Preprints (earlier versions) of this paper are available at, first published Apr 30, 2020.

This paper is in the following e-collection/theme issue:

    Short Paper

    High-Quality Transmission of Cardiotocogram and Fetal Information Using a 5G System: Pilot Experiment

    1Department of Obstetrics and Gynecology, Nara Medical University, Kashihara, Nara, Japan

    2NTT DoCoMo, Inc, Tokyo, Japan

    3TOITU Co, Ltd, Tokyo, Japan

    Corresponding Author:

    Katsuhiko Naruse, MD, PhD

    Department of Obstetrics and Gynecology

    Nara Medical University

    840, Shijo-Cho

    Kashihara, Nara, 6348521


    Phone: 81 744223051



    Background: A cardiotocogram (CTG) is a device used to perceive the status of a fetus in utero in real time. There are a few reports of its use at home or during emergency transport.

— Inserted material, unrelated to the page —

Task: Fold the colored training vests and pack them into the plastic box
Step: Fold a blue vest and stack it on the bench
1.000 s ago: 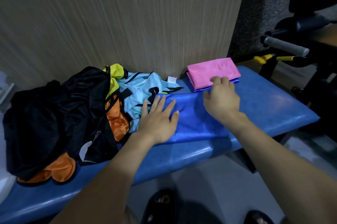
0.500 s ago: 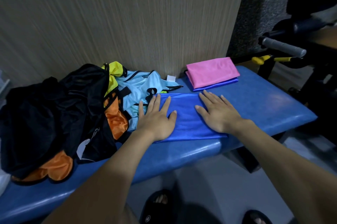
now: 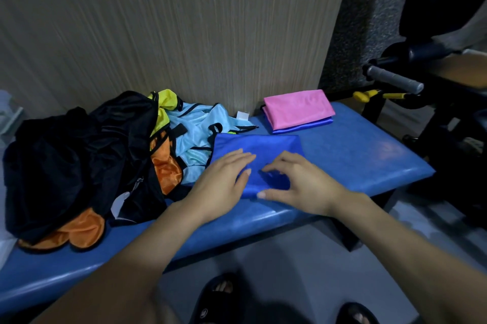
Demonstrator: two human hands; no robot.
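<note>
Right hand (image 3: 303, 186) slid inward, fingers pinching blue vest's (image 3: 258, 147) near edge; left hand (image 3: 224, 181) flat.

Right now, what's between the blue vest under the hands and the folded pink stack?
Only a bare strip of the blue bench, seen in the head view. The blue vest and the pink stack lie apart, nothing between them.

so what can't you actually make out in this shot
- Plastic box: head view shows only a pale blurred shape at the left edge; cannot confirm it.
- Heap of unfolded vests: count unclear, black fabric covers others.
- Blue vest: near edge hidden under left hand and right hand.
</note>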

    Objective: The aim of this study was to test whether CTG and other perinatal information can be transmitted accurately using an experimental station with a 5G transmission system.

    Methods: In the research institute, real-time fetal heart rate waveform data from the CTG device, high-definition video ultrasound images of the fetus, and high-definition video taken with a video camera on a single line were transmitted by 5G radio waves from the transmitting station to the receiving station.

    Results: All data were proven to be transmitted with a minimum delay of less than 1 second. The CTG waveform image quality was not inferior, and there was no interruption in transmission. Images of the transmitted ultrasound examination and video movie were fine and smooth.

    Conclusions: CTG and other information about the fetuses and pregnant women were successfully transmitted by a 5G system. This finding will lead to prompt and accurate medical treatment and improve the prognosis of newborns.

    JMIR Med Inform 2020;8(9):e19744




    A cardiotocogram (CTG) is a device used worldwide in obstetrics to perceive the status of a fetus in the second half of the gestational period in utero in real time. It has been relied upon as a test comparable to fetal ultrasound because a decelerated heart rate detected by this method indicates fatal stress in the fetus, an accelerated heart rate baseline indicates infection in the fetus in utero, and a fair baseline variability indicates the sparing ability of the fetus. However, at present, it is used only in medical care facilities, and there are few reports of its use at home or during emergency transport. In addition, there are many limitations to the prehospital diagnosis that can be made during transport of perinatal diseases [1], and there is an urgent need to develop a device that helps paramedics to recognize obstetric abnormalities.

    Recently, wireless/mobile transmission using the next generation of high-speed, high-capacity systems, so-called 5G [2], has been developed in some parts of the world, and it is expected to be applied to the medical field, mainly because of its high speed and good compatibility with cloud computing [3]. It can also be used as a tool for accurately conveying data to medical institutions at home or during patient transfers [3]. However, no research has been conducted yet in the field of obstetrics to verify its utility.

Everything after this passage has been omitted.